🤖 AI Summary
Addressing the challenges of identifying student misconceptions and translating them into effective pedagogical actions in large-scale online discussion forums, this paper proposes the “Misconception-to-Mastery” (M2M) framework. M2M integrates large language models (LLMs) with retrieval-augmented generation (RAG) to automatically detect high-frequency and deep-seated misconceptions from voluminous discussion posts and generate actionable instructional interventions. Evaluated on real-world data from three computer science courses (1,355 students; 2,878 posts), M2M significantly improves misconception detection accuracy and instructional response efficiency. Instructor evaluations confirm that the framework not only precisely pinpoints cognitive biases but also directly converts analytical outputs into concrete teaching actions—including lecture content, exercise design, and feedback phrasing—enabling a data-driven, closed-loop adaptive instruction pipeline. This work establishes, for the first time, an end-to-end AI-supported paradigm bridging misconception detection to classroom implementation.
📝 Abstract
In the contemporary educational landscape, particularly in large classroom settings, discussion forums have become a crucial tool for promoting interaction and addressing student queries. These forums foster a collaborative learning environment where students engage with both the teaching team and their peers. However, the sheer volume of content generated in these forums poses two significant interconnected challenges: How can we effectively identify common misunderstandings that arise in student discussions?

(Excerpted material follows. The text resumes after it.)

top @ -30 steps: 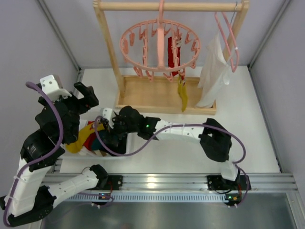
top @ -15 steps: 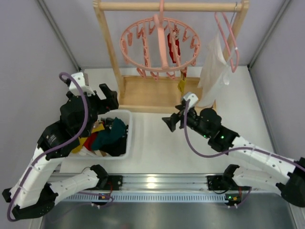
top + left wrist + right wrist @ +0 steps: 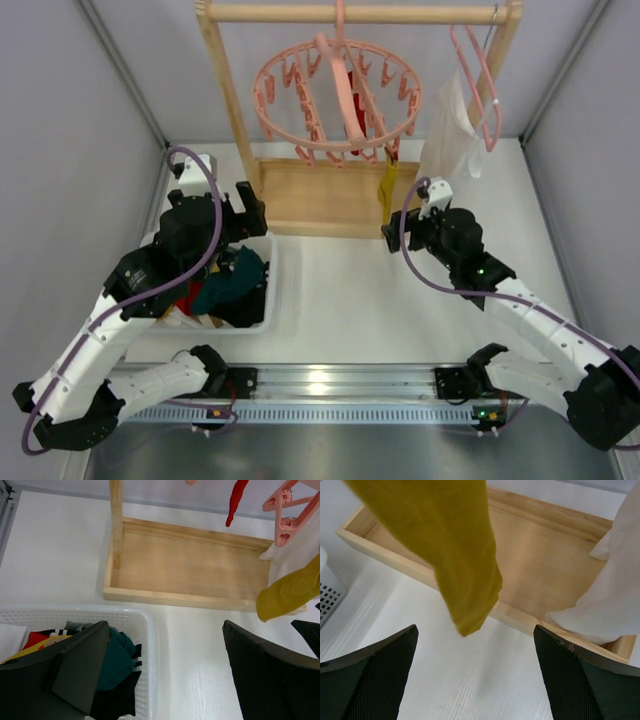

And once identified, how can instructors use these insights to address them effectively? This paper explores the approach to integrating large language models (LLMs) and Retrieval-Augmented Generation (RAG) to tackle these challenges. We then demonstrate the approach Misunderstanding to Mastery (M2M) with authentic data from three computer science courses, involving 1355 students with 2878 unique posts, followed by an evaluation with five instructors teaching these courses. Results show that instructors found the approach promising and valuable for teaching, effectively identifying misunderstandings and generating actionable insights. Instructors highlighted the need for more fine-grained groupings, clearer metrics, validation of the created resources, and ethical considerations around data anonymity.